Born on 25 September 1946 (Formosa, now the district of Santa Cruz do Sul, Rio Grande do Sul), son of Edwaldo Waldemar Hermany and Romilda Hermina Hermany. He is married to Helena Hermany and father of three.

He majored in Law and Social Sciences at the Law School of the Universidade Federal de Santa Maria in 1975.

He joined politics in 1988 when he was elected as councilor for Santa Cruz do Sul. In his first term, he chaired the City Council for two years. During this period the City Council of Santa Cruz do Sul was elected by media outlets as the most austere state.
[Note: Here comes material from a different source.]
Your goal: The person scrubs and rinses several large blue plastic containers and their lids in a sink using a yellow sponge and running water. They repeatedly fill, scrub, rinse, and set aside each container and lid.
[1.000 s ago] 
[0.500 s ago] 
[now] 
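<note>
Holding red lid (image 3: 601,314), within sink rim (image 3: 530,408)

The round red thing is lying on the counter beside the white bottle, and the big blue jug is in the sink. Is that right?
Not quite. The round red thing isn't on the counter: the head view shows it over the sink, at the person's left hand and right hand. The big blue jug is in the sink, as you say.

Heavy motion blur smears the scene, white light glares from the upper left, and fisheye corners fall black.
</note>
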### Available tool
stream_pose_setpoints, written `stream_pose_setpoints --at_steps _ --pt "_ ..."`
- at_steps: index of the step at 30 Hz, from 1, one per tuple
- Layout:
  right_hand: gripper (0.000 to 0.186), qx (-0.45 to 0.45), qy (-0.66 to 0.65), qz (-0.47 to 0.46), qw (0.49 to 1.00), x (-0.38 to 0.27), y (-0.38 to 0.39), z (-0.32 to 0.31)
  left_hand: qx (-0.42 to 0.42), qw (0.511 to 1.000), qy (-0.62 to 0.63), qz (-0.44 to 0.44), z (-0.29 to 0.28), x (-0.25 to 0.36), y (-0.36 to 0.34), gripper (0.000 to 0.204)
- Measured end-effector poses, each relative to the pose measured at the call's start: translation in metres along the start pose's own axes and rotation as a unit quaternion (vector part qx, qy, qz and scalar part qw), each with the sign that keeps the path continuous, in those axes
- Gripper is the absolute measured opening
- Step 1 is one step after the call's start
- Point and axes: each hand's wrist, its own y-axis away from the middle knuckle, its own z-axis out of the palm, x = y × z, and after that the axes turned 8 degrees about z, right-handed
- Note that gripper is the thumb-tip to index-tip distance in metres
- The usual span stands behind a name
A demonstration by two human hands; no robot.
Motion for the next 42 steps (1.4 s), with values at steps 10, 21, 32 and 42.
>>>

He ran for mayor and was elected in 1992. According to research done at the time, 96.6% of residents of Santa Cruz do Sul approved his management.

Between 1997 and 1998 he was Director of Interior Affairs of the Department of Public Works and Housing of the Government of Rio Grande do Sul.

== Awards and accolades ==

- Centro Cultural Vila Melos – Diploma de Sócio Honorário e Troféu Charrua;
- Medal of Civil Defense of Rio Grande do Sul;
- Medalha Marechal Mascarenhas de Moares;
- Certificate of Municipal Legislator and Latin American Integration;
- Certificado de “Amigo da Criança” - FEBEM-RS;
- Diploma de Amigo da Polícia Rodoviária;
- Diploma de Amigo de Nosso Batalhão;
- Diploma de Amigo da Brigada Militar;
- Diploma Collaboration Emeritus of Brazilian Army;
- TOP Ecologia 94 da ADVB pelo Projeto Souza Cruz Rio Pardinho;
- Diploma of Merit granted by the Uvergs (Union of Aldermen of Rio Grande do Sul) by majority vote in 2012.